▶ Problem description
Looking at the data, count the lines where the word "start" occurs and answer with only the number.

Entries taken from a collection
┄┄┄┄┄┄┄┄┄┄
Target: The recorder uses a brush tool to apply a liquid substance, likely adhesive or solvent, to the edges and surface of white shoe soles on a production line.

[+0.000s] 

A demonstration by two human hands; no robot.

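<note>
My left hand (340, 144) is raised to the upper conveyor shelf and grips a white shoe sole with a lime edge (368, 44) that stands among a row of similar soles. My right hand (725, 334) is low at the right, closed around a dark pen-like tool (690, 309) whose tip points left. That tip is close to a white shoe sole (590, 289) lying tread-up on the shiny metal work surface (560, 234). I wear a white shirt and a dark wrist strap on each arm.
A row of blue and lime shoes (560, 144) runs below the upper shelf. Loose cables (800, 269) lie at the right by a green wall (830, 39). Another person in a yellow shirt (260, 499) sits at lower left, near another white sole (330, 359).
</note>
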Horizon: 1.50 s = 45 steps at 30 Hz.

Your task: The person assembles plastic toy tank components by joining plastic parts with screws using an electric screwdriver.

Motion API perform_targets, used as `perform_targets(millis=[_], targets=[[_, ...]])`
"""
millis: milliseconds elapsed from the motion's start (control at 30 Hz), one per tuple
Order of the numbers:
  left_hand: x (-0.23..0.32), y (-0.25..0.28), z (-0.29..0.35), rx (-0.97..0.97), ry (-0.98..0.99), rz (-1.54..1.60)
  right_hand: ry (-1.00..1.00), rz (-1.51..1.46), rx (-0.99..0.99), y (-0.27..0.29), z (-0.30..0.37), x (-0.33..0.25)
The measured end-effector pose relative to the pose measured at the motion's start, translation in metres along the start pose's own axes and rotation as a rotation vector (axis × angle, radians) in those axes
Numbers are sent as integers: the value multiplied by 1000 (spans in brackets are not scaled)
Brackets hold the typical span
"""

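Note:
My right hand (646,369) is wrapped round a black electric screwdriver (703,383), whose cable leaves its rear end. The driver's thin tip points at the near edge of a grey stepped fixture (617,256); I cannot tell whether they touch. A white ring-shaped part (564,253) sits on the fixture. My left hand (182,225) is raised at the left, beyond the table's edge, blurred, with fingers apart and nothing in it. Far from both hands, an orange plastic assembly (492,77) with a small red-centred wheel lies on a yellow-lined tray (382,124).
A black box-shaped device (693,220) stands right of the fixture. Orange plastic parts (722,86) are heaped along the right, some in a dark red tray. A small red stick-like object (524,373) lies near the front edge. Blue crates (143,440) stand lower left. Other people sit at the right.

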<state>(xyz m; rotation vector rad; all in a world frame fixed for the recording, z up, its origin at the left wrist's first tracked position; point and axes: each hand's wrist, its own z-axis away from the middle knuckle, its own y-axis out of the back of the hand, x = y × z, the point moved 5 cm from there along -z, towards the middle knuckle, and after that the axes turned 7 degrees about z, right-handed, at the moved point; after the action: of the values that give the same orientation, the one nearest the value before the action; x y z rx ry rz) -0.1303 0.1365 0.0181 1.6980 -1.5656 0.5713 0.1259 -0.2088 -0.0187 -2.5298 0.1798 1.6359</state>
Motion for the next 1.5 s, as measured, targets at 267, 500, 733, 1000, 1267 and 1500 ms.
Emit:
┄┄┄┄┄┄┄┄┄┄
▶ Solved problem
2